TASK BRIEF =>
Copy every line of the listing that holds the string "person".
━━━ TASK INPUT ━━━
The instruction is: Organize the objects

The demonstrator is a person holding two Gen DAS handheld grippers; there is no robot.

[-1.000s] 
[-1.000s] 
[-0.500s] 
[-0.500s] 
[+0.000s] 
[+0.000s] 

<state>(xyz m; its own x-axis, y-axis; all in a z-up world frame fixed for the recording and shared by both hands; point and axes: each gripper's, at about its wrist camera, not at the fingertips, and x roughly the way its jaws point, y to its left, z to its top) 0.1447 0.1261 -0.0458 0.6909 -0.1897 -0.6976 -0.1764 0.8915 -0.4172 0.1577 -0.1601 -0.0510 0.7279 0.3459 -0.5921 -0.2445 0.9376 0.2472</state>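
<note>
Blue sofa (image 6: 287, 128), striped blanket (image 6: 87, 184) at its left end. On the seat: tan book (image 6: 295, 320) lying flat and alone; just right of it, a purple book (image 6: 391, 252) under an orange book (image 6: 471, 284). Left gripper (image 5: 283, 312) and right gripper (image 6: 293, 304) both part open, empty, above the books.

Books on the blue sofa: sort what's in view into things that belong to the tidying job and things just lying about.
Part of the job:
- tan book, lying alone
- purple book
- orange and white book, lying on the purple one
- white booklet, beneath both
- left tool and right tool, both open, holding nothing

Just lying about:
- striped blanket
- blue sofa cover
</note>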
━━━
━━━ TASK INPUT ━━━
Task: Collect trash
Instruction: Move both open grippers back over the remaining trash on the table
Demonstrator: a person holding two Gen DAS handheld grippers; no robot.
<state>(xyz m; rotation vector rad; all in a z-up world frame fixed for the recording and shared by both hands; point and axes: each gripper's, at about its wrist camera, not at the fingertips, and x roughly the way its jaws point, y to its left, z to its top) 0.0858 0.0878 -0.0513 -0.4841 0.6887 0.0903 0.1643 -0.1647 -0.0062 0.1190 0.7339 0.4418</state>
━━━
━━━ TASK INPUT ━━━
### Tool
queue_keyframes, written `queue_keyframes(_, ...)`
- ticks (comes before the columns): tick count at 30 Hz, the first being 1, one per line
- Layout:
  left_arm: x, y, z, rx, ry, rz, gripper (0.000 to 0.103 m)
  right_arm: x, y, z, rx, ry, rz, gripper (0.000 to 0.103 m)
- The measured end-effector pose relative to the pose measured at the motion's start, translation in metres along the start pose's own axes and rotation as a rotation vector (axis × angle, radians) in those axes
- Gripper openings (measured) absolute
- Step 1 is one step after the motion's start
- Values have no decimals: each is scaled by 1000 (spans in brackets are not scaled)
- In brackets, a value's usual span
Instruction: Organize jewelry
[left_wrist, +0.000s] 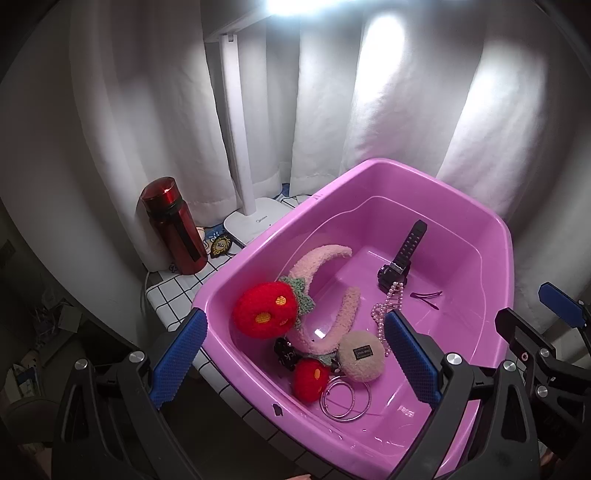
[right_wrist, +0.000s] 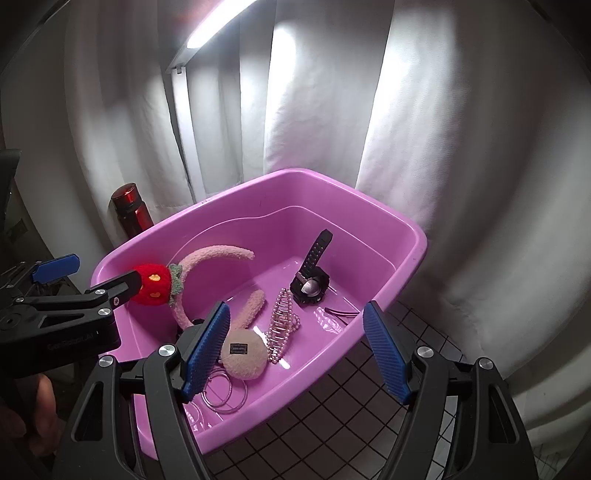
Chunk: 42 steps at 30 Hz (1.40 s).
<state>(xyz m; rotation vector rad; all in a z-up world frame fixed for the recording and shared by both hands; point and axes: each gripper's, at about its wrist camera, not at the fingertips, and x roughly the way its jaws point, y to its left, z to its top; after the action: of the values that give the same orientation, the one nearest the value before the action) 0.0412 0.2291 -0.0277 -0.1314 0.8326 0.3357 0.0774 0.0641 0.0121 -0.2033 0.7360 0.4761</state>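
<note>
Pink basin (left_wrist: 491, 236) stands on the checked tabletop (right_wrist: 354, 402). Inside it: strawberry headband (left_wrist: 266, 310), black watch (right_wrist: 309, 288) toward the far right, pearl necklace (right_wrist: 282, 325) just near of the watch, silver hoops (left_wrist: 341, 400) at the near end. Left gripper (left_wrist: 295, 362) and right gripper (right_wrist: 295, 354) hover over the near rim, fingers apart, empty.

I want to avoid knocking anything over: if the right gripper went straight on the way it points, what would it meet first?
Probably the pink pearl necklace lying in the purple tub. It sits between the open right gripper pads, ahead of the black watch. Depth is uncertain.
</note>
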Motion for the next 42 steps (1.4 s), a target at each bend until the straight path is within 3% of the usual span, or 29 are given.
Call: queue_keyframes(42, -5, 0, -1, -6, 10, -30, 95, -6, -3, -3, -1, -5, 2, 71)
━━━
THE COMPLETED TASK =>
The demonstrator is a person holding two Gen DAS handheld grippers; there is no robot.
Demonstrator: a person holding two Gen DAS handheld grippers; no robot.

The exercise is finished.